Quick response saves canoeists

Nanoose Bay, Vancouver Island. Photo credit: Russell McNeil

Nanoose Bay, Vancouver Island. Photo credit: Russell McNeil

Peter Mallett, Staff Writer ~

Two canoeists are grateful for the life-saving efforts of three Queen’s Harbour Master Detachment employees attached to Canadian Forces Maritime Experimental Test Range (CFMETR) at Nanoose Bay.

The adult male and female had paddled a kilometre offshore on Oct. 29 when they encountered choppy seas and high winds that resulted in their canoe capsizing. The pair were not wearing life jackets. After a few minutes in the cold water, both began to suffer from hypothermia. 

A witness spotted the pair struggling in the water and called 9-1-1. A mayday call was issued by the Canadian Coast Guard over radio channels monitored by Queen’s Harbour Master at CFMETR.

That’s when Petty Officer First Class (Retired) Steve White, Derrick Viggers, and Nathan Reed, all civilian employees of Port Operations and Emergency Services Branch, sprang into action.

White and Viggers jumped aboard Sea Truck YFU-101, a landing craft, and raced towards the canoeists, while Reed set up a command post and provided communications between the coast guard and emergency health services.   

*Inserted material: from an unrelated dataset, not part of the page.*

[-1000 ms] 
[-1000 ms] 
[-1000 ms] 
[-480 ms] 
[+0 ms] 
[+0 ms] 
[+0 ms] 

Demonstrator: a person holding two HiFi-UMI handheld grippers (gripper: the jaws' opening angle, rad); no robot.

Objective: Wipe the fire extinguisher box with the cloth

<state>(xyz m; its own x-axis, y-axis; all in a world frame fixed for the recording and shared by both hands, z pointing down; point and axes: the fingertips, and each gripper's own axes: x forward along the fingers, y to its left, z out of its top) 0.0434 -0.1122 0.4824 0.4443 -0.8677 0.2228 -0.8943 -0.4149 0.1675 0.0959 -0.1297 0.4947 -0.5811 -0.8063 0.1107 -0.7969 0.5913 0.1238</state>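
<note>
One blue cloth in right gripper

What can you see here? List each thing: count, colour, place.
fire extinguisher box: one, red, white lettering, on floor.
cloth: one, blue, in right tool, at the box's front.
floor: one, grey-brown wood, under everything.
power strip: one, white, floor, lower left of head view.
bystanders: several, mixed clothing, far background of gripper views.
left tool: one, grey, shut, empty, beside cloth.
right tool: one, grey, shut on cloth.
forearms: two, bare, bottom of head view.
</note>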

“We immediately saw the capsized canoe in the water but were uncertain if they had made it to shore safely,” said White. “We raced in their direction and then learned from the coast guard radio and Nathan’s dispatches the pair had made it out of the water and were on a nearby beach.”

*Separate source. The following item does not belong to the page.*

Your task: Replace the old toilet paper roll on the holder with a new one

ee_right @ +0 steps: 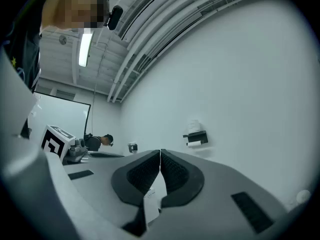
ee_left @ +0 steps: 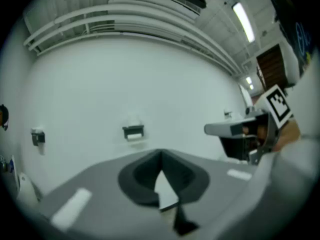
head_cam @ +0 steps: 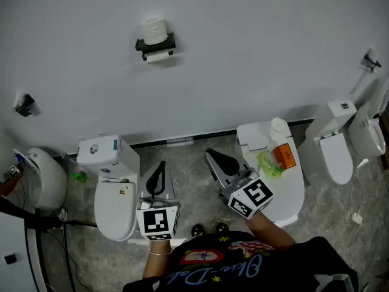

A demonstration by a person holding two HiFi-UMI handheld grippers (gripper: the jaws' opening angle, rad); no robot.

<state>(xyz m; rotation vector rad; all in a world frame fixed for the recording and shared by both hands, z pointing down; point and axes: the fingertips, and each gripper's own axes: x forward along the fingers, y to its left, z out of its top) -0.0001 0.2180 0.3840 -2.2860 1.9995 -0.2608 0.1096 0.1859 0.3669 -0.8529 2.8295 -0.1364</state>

White, a former Boatswain in the Royal Canadian Navy, says he recognized the signs of hypothermia in the two victims when he arrived onshore, and that both would need immediate medical attention.

White said the male was suffering from more severe hypothermia symptoms than his female counterpart, who he had managed to hoist out of the water and on to the top of the canoe; but she was still showing signs of hypothermia including shivering and slurred speech likely because of the exertion, said White.

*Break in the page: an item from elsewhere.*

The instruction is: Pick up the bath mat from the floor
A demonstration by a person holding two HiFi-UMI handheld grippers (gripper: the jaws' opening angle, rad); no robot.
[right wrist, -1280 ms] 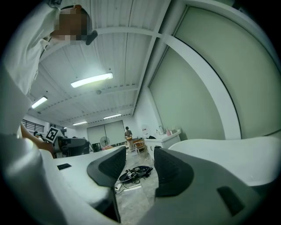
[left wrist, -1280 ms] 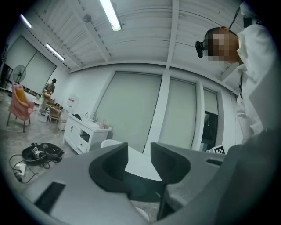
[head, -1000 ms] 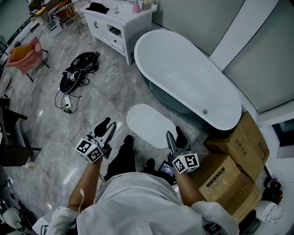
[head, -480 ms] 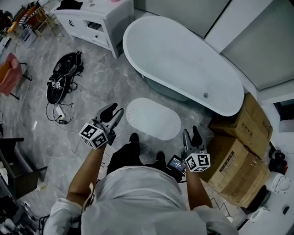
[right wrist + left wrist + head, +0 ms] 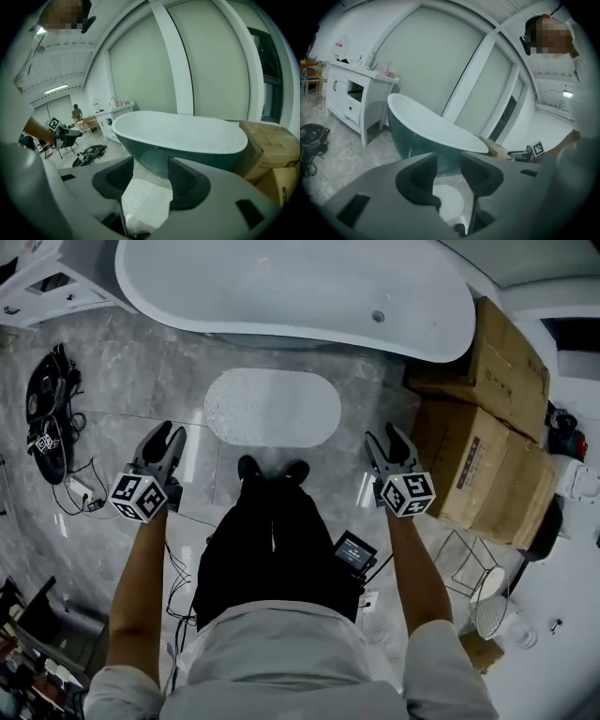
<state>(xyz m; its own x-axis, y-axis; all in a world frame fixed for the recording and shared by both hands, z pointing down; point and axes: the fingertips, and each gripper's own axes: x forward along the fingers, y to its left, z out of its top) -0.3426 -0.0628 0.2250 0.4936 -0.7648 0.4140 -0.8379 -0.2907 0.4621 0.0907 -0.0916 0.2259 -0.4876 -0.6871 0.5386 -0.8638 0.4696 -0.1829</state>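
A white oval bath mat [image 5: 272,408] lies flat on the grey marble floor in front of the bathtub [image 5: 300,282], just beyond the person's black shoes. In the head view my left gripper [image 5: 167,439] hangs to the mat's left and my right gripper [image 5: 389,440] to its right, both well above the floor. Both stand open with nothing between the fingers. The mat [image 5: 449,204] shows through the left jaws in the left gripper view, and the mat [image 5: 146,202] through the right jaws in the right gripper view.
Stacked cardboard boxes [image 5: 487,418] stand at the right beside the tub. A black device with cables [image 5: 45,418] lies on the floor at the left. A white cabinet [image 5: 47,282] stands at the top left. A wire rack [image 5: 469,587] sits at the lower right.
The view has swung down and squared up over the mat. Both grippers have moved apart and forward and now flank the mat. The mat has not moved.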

The male canoeist was suffering from more serious signs of hypothermia including a lack of mobility and speech functioning and was losing his ability to shiver.

“Without immediate medical attention I don’t want to think about what the outcome might have been,” said White. “I am certain my past medical training in the military I received throughout my career with the Department of National Defence played a huge role in a happy ending to this story.”

The canoeists were wrapped in blankets by White and Viggers and then transported across the harbour in the sea truck. There they were treated by paramedics and then rushed to a local hospital.

In reacting to the handling of the incident by his staff, Captain Edward Dahlgren, Detachment Superintendent with QHM Nanoose Bay, praised his employees for their “quick thinking.” 

“I was both pleased and proud our team responded in a timely professional manner to a short-notice emergency as it truly represented the best tradition of sea farers,” said Capt Dahlgren. “We have a tradition in our profession that we proceed with all the speed and diligence to assist those in peril, and their efforts fully embodied this.”